Anatomical lameness often relates to the dog’s limb structure. Anatomical lameness results from acquired or genetic conditions, such as being born with leg deformities causing an unusual walking habit.
Furthermore, anatomical lameness can result from other deformities, such as previously broken limbs that weren’t set correctly. It can also cause pain for a dog resulting from skeletal frame stress, but the limping itself doesn’t result from pain.
Foot or paw injuries can lead to canine lameness. Wounds from objects like thorns and small pieces of glass can puncture the foot and cause your pooch to hobble, especially if the wound gets infected. Other types of foot injuries include burns, frostbite, lacerations, bruising, animal and insets bites or stings, and overgrown or broken nails.

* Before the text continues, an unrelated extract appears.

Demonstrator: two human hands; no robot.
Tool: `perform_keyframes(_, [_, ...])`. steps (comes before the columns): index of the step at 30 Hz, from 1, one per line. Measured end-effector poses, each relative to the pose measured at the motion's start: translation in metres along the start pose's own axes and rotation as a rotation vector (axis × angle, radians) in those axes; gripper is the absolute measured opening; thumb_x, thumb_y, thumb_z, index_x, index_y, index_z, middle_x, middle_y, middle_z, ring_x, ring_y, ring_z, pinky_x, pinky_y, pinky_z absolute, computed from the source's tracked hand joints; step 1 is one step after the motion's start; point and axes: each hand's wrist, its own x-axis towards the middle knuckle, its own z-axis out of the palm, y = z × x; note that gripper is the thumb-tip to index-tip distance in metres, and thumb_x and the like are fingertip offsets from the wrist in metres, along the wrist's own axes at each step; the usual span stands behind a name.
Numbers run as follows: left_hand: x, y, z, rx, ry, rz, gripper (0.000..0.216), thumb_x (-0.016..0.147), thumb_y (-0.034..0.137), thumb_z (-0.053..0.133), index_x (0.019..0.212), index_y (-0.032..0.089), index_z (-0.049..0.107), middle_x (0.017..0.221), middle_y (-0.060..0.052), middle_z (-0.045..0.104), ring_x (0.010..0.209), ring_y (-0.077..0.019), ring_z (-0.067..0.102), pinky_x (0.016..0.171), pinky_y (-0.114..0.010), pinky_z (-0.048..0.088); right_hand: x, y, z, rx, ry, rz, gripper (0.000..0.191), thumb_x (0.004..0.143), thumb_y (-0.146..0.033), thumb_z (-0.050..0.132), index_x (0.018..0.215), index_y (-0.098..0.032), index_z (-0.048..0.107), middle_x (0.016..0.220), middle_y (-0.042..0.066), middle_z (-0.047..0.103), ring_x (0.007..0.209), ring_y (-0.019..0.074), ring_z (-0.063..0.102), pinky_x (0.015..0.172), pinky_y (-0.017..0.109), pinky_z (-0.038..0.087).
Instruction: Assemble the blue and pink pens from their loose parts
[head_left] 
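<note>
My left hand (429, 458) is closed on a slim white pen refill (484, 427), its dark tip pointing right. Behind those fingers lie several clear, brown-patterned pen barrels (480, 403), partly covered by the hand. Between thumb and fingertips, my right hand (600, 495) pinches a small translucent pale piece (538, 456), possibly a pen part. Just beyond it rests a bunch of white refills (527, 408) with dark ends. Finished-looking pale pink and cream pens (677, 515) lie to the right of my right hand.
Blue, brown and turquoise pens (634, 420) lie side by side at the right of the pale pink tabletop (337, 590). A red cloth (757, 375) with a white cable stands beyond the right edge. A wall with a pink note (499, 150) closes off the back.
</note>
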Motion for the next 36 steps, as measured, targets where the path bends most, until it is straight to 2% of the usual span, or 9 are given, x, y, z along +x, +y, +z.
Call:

If your pooch experiences a foot injury, they increase their licking frequency. So ensure that you have their injuries inspected and treated before they worsen. As such, their lameness symptoms will slowly alleviate, and they’ll return to normal.
Another cause of canine lameness can come from an undiagnosed bone disease or disorder. Bone conditions such as panosteitis or hypertrophic osteodystrophy can impact your dog’s walking habits. It’s crucial to know that younger canines can also get diagnosed with the disorders.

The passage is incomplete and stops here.